The Police and State Security detected 1,644 undeclared calves and 4,463 “disappeared” animals
14ymedio, Havana, 10 August 2024 — The official press spared no detail this Saturday to describe, with the tone of a detective novel and warnings from the Ministry of the Interior, the situation of theft and slaughter of livestock in Santiago de Cuba. After numerous raids, it was discovered that in the province there are 1,644 calves whose births were not declared, 818 illegal sales of cows, 200 unmarked, 719 animals killed without notifying the authorities and 4,463 “disappeared,” whose owners did not report the loss.
The Police have released – literally – their dogs in the pastures of Santiago so that they can find the remains of slaughtered cows, and they have opened files on the farmers who violated the law, to fine them or impose any “other accessory sanction” that corresponds. In total, the authorities say that the province has 110,448 animals, whose owners have their papers in order.
Sierra Maestra interviewed an anonymous farmer – he did not want to reveal his name “for fear of becoming an enemy with some of my acquaintances” – who shed light for the agents on the most common method of Santiago farmers and their complicit “clients”: “You introduce yourself to them with a sack of pesos, and they will let you sacrifice a cow from their herd, making it look like a theft of which they had no knowledge. There are not just a few who are in that business. Here everyone has to take care of their own and is responsible for what they have.”
The police have released their dogs in the pastures of Santiago so that they can find the remains of slaughtered cows
The Ministry of the Interior wasted no time. Invoking article 410.1 of the Criminal Code – on theft – and other similar laws, the agents said that “some farmers want greater speed on the part of the agencies and their effective cooperation to catch those responsible,” and have begun several investigations on their own.
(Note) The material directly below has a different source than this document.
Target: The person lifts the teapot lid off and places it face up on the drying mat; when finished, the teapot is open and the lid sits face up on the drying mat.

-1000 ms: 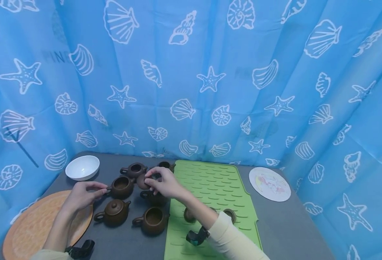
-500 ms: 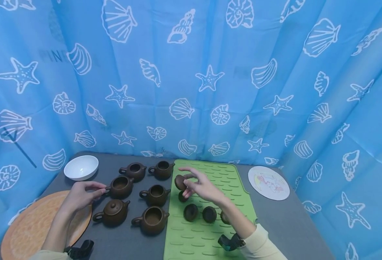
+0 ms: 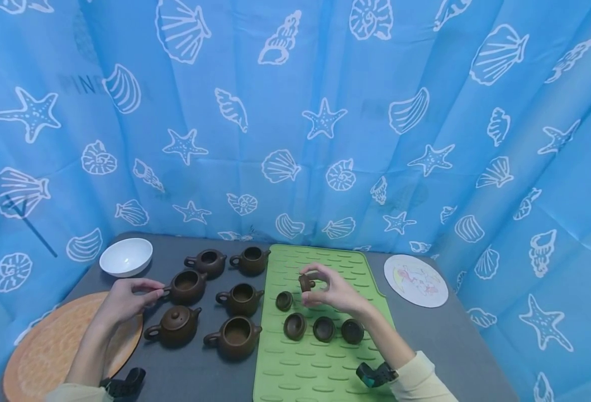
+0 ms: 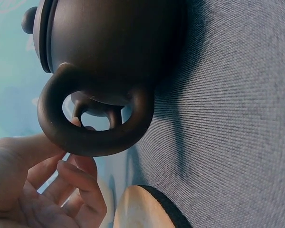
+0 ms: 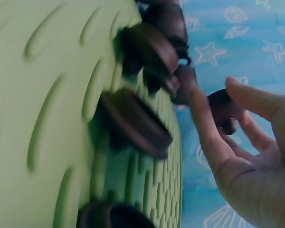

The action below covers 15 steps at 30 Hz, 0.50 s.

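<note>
My left hand (image 3: 127,301) pinches the handle of a brown lidless teapot (image 3: 187,289), which stands on the grey table. In the left wrist view, a lidded teapot (image 4: 109,47) in front partly covers that handle and the fingertips. Over the green mat (image 3: 300,371), my right hand (image 3: 335,290) holds a small brown teapot lid (image 3: 306,282) between thumb and fingers, its knob turned toward the palm. Several other lids (image 3: 324,329) lie upside down on the mat, just below and in front of this hand. The right wrist view shows the held lid (image 5: 222,108) clear of the mat.
Several more lidless teapots (image 3: 236,338) stand left of the mat, spouts to the right. A white bowl (image 3: 126,258) sits at the back left, and an orange round board (image 3: 49,352) lies under the left forearm. A round white coaster (image 3: 416,281) lies right of the mat.
My right hand has carried the lid from among the teapots rightward over the mat, tipping it so the knob faces the palm. My left hand keeps its place on the teapot handle.
</note>
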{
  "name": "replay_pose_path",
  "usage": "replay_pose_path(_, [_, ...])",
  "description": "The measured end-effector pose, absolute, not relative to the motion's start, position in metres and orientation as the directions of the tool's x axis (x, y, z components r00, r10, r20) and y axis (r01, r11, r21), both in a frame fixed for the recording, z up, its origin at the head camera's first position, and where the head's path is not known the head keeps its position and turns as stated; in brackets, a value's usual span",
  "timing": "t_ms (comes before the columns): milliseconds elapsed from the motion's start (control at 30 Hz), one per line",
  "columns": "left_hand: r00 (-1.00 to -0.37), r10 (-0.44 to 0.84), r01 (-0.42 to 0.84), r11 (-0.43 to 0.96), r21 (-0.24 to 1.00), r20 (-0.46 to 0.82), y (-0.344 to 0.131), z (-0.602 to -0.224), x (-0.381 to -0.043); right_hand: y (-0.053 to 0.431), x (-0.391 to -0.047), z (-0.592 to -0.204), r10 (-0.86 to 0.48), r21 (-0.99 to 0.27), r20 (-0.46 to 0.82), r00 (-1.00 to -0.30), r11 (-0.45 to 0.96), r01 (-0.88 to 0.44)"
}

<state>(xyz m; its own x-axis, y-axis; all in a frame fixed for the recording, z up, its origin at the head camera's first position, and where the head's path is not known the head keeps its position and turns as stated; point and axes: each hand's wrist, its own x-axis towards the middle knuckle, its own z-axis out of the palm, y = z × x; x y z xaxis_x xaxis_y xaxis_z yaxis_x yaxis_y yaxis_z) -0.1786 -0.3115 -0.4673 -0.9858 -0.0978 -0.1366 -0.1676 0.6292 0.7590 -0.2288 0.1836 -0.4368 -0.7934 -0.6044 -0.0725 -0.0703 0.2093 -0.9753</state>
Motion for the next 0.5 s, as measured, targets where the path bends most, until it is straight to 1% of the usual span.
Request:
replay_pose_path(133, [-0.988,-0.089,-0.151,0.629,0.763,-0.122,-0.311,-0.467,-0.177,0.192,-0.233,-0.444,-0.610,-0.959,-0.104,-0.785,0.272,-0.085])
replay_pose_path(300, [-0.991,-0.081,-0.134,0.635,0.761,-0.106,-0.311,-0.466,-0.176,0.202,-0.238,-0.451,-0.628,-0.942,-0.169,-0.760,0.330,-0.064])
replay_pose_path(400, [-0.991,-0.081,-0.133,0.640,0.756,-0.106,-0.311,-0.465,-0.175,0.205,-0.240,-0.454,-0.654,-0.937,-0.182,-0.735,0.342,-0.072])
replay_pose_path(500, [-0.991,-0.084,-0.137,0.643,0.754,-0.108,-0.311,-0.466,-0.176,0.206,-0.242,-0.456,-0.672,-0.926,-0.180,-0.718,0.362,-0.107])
The police computers – says Sierra Maestra – began by registering the “narration” of each farmer, and immediately, “the operational guard acted.” Insisting on the efficiency that, in the opinion of the newspaper, the agents showed, the text describes that the head of each sector, the Criminalistics experts and the detectives of the Technical and Investigative Directorate were added to each case. They searched for “fingerprints, the smell of burnt palm trees, footwear and textile fibers,” and they found “possible suspects.”
In difficult cases, they used dogs, “to follow the traces of those involved” and any other evidence of slaughter on the ground. They even used – underlines Sierra Maestra – agents of State Security.
Such a deployment was necessary, the newspaper alleges, because of the economic situation that the Island is experiencing, which elevates all minor theft to the level of a major crime. It is a “national exercise” prioritized by the Government, they say, over the 16,689 ranchers in the province, visited one by one since last March.
“Since the first months of the year, the Provincial Prosecutor’s Office, in general, declared to this media that an increase in events had been generated against livestock in the territory,” says the newspaper. “There have been a high number of breaches of the provisions of the Livestock Promotion Law.”
There were “unreceptive attitudes” and “doubts about the seriousness of the task,” admits Sierra Maestra when describing that many farmers refused to collaborate with the investigation. They were punished with 496 fines that collected seven million pesos. About 787 farmers will be “analyzed” by Agriculture in the province, and another 246 received accusations for “breach of the duty to report.”
The lesson: “Respect and comply, and there will be no measures,” an Agriculture official interviewed by the newspaper says clearly.
Several farmers refused to collaborate with the investigation in which even State Security agents participated
To illustrate the moral, Sierra Maestra describes the life of the one who, in his opinion, is the perfect farmer: Hermis Isaac Ferrer, of the Gustavo Moll Credit and Services Cooperative, located in the municipality of San Luis. Ferrer “does wonders” on his Nueva Arena estate and shows that “when you want, you can” be legal.
Ferrer has organized a group of guards whom he calls the “farmer patrol,” to whom the cooperative “provided telephones to communicate in the event of any problem, fact or suspicion.” Predictably, the guards are armed with machetes, but this is not said by Ferrer, who says that when the “patrollers” detect a crime, they call the head of the sector.
But no one is perfect. “In the month of July, as part of the national livestock exercise, several cases were identified for lack of animals, or for not having enough protection for them, which facilitates their theft,” Ferrer confessed.
The farmer is also described as a charitable soul of the area: “He delivers milk to Public Health, in the nursing home, to mothers and the hospital. The big cattle are interspersed, with 10 breeders, six small females and two bulls, in addition to their horses. They collaborate with the neighbors and vice versa, and together they send productions to the market and the fairs.”
This is Ferrer’s “paradise,” concludes Sierra Maestra, free from the “lack of control and negligence” that characterize the province. His slogan, which has the obvious sympathies of the Police, is that “nothing escapes from those who watch.”